Collecting, Analyzing and Responding to Enterprise Scale DNS Events

Abstract

DNS is an important data source for security for many reasons. If the DNS infrastructure can be brought down, many networking tasks would be impossible to complete. If the integrity of the mapping between domain names and IP addresses is compromised, attackers can redirect users undetectably to IP addresses of their choosing. And malware of many types must in one way or another use the DNS infrastructure as part of their operations. For example, botnets often use fast flux techniques and domain name generation algorithms to rendezvous with command and control servers.Collecting DNS is a significant challenge. In HP, our core internal DNS clusters process approximately 16 billion DNS packets every day. Ideally, we would like to turn each and every one of those packets into an event for our security information and event management (SIEM) system. However, we would have to grow our SIEM, which is one of the largest deployments in the world, by a factor of six to collect this data.

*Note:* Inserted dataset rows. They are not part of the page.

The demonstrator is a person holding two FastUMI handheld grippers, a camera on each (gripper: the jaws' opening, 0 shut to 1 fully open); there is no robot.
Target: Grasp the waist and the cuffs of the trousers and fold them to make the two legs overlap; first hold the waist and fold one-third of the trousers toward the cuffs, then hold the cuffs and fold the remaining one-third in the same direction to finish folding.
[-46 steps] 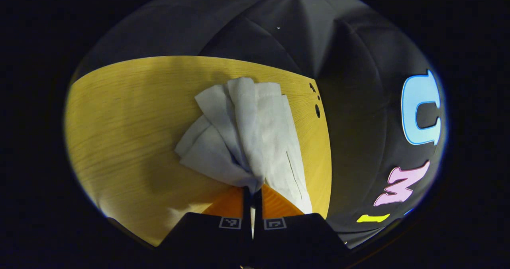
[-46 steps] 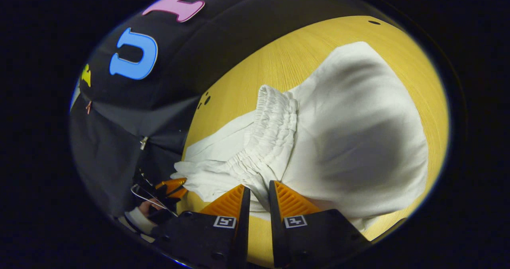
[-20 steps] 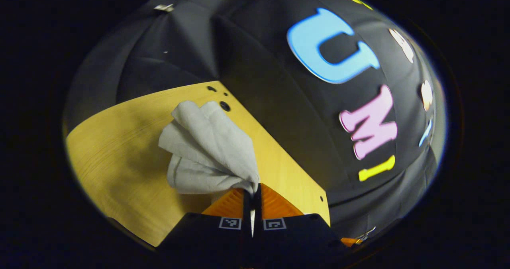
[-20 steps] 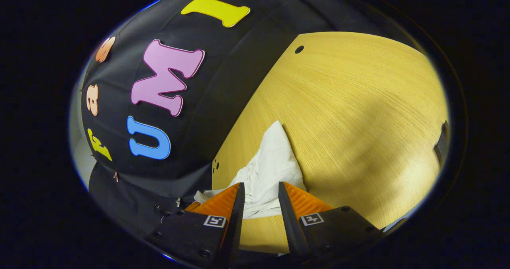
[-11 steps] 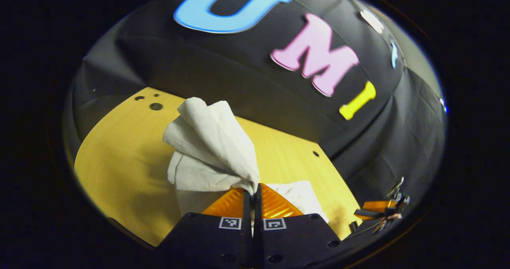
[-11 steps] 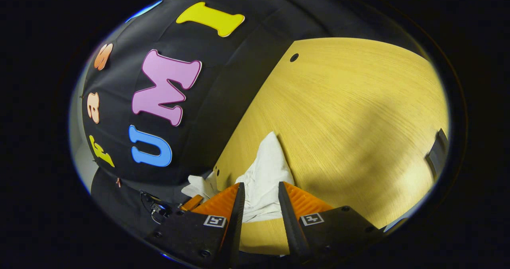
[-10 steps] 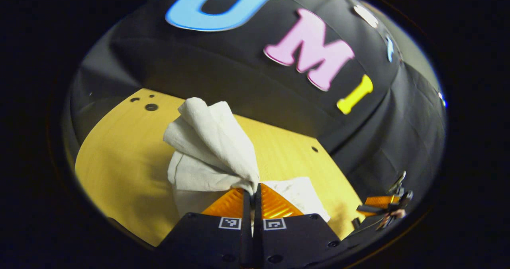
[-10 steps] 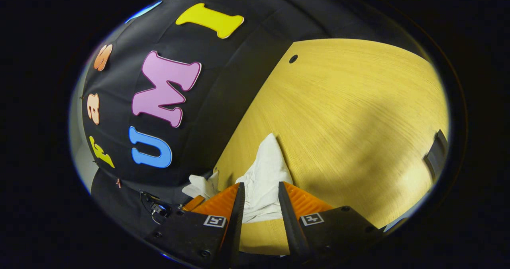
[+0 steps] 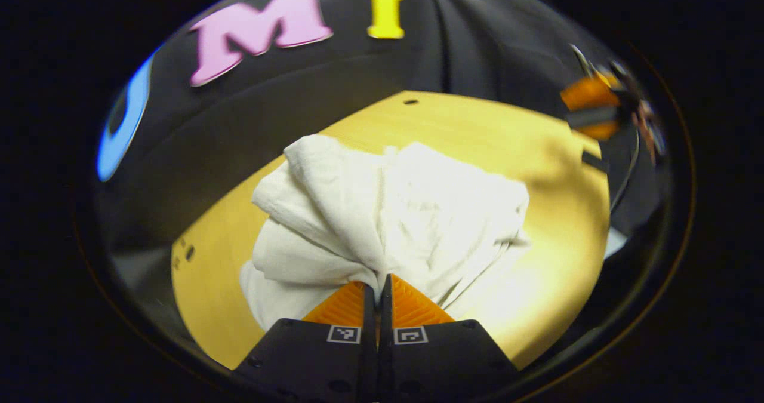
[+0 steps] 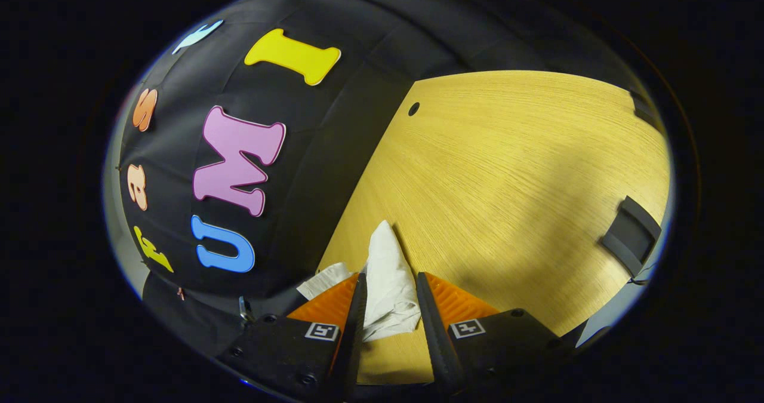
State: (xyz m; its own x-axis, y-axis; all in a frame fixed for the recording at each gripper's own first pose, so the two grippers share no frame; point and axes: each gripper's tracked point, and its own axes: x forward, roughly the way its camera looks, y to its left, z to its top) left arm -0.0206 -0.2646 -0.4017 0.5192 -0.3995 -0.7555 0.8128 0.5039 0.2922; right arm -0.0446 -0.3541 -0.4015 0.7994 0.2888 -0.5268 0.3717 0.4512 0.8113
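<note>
White trousers (image 9: 418,212) lie bunched in a loose heap on the yellow wooden table (image 9: 555,260). My left gripper (image 9: 377,288) is shut on a gathered fold of the trousers at the heap's near edge, and the cloth fans out ahead of it. In the left gripper view my right gripper (image 9: 597,107) hangs at the table's far right edge, apart from the heap. In the right gripper view my right gripper (image 10: 388,307) stands open; a narrow tip of the trousers (image 10: 387,265) lies on the table (image 10: 507,170) and shows in the gap between its fingers, which do not press on it.
A small black block (image 10: 631,236) sits at the table's right edge, also seen as the black block (image 9: 594,161) near my right gripper. A round hole (image 10: 413,108) marks the table near the black cloth wall. Bare wood stretches ahead of my right gripper.
My left gripper has swung round with its fold, bringing that end beside the rest of the trousers in one heap. My right gripper has opened off the waist and drawn back.
</note>
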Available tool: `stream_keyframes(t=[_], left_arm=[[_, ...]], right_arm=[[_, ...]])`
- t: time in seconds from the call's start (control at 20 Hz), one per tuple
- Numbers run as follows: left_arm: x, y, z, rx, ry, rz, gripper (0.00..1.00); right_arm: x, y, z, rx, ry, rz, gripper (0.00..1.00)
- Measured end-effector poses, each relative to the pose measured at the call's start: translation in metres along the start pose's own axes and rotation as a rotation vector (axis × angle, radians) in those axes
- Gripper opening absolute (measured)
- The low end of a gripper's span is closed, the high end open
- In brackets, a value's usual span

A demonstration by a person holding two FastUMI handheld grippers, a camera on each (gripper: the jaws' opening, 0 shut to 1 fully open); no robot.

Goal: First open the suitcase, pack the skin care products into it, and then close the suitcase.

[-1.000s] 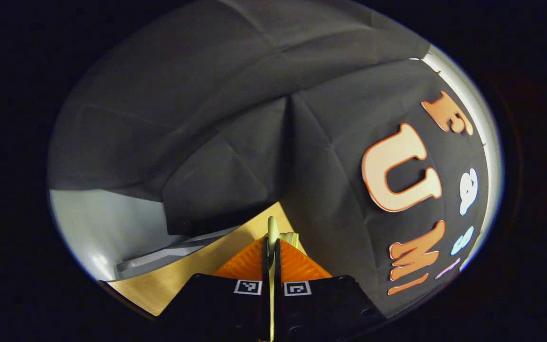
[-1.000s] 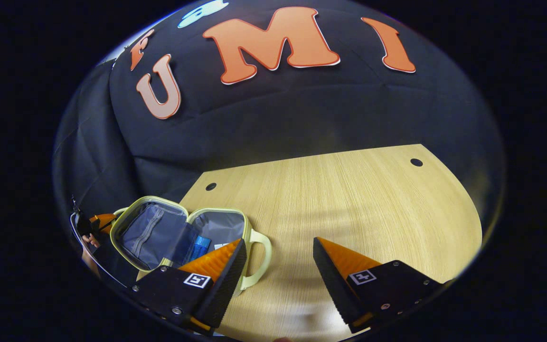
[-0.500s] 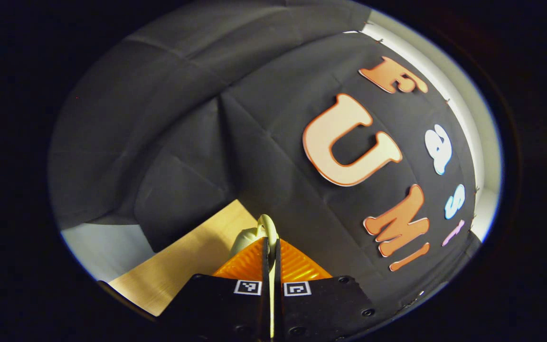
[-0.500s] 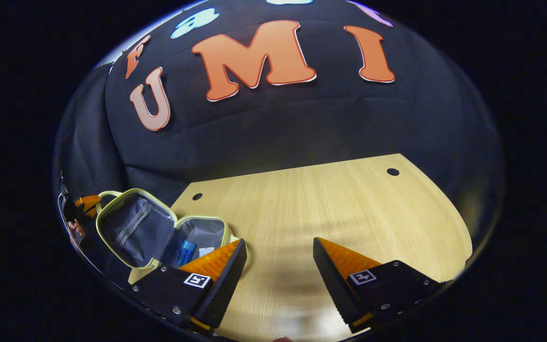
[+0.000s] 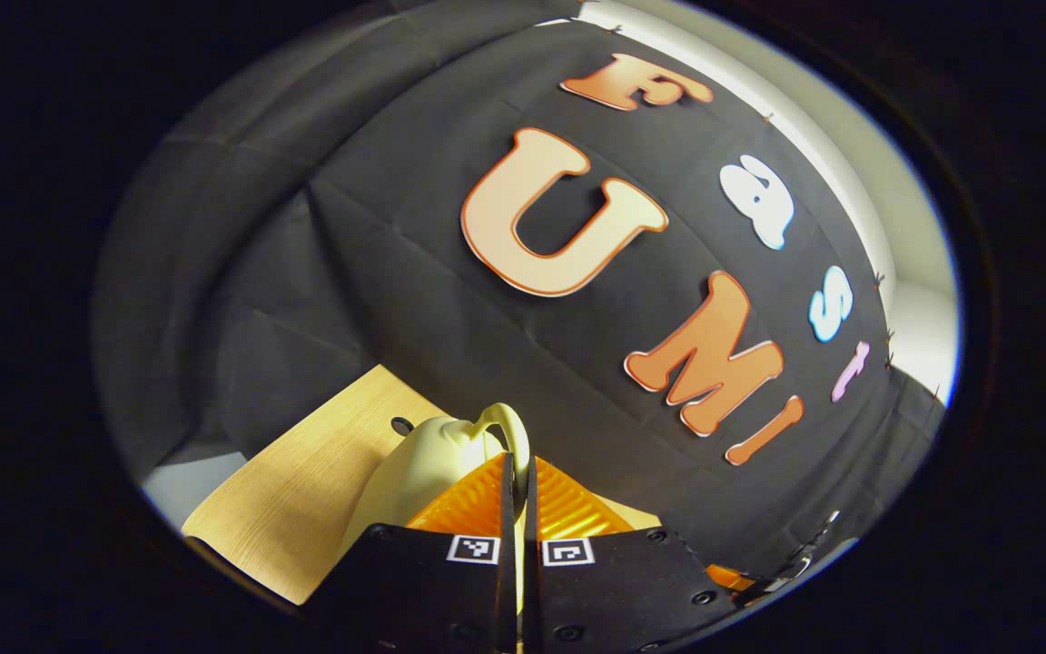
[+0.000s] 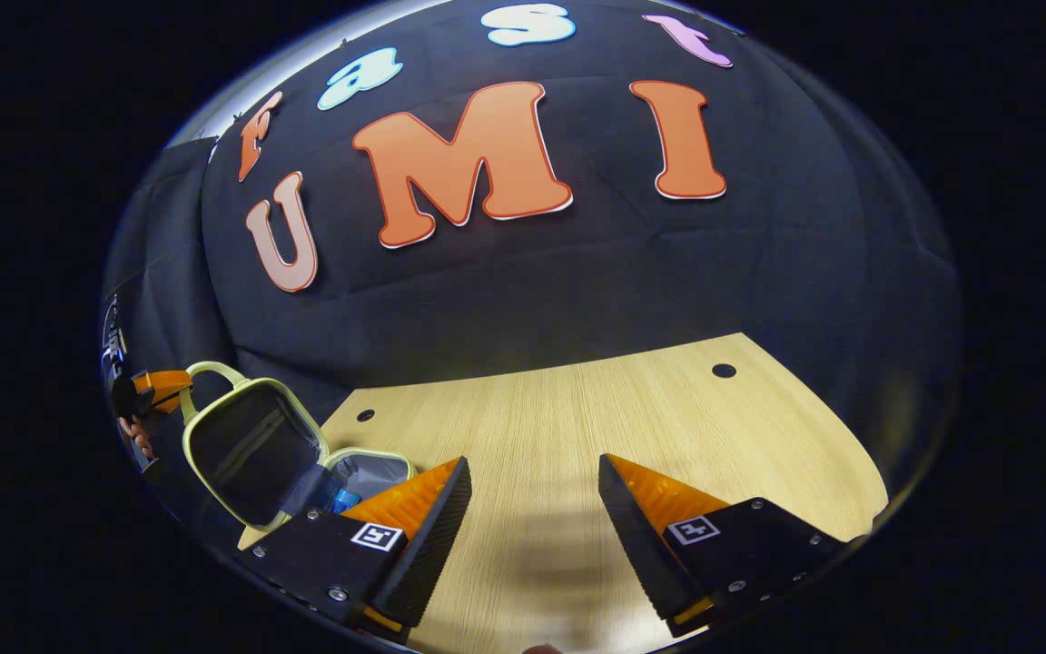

Moreover, traditional logging has a substantial performance impact on the DNS infrastructure, and therefore from an operational perspective enabling logging is also impractical. Finally, DNS servers generally do not log the information necessary to detect many security problems.To deal with these problems we collect and filter this traffic using hardware network packet sniffers, which have no impact on the performance of the DNS servers and allows us to collect all of the information we need for security purposes. We model known good traffic, and discard it, keeping only anomalous data.We developed a custom analytics engine, which analyzes this data looking for evidence of botnet infections, blacklist hits, cloud platform abuse, beaconing, data exfiltration, and cache poisoning attempts. The results of these analyses is turned into a set of alerts which are sent to our Security Operations Center (SOC). We've also developed a user interface including various visualizations to help analysts explore the data.The system has been up and running in HP since June 2014. The SOC processes on average about 20 of our alerts per day, with very low false positive rates. We've worked closely with the SOC to make sure the tool is fully integrated into the workflows that the SOC analysts use and meets the needs of the analysts.In this talk, I will describe our experiences developing this tool and the lessons we learned in the process.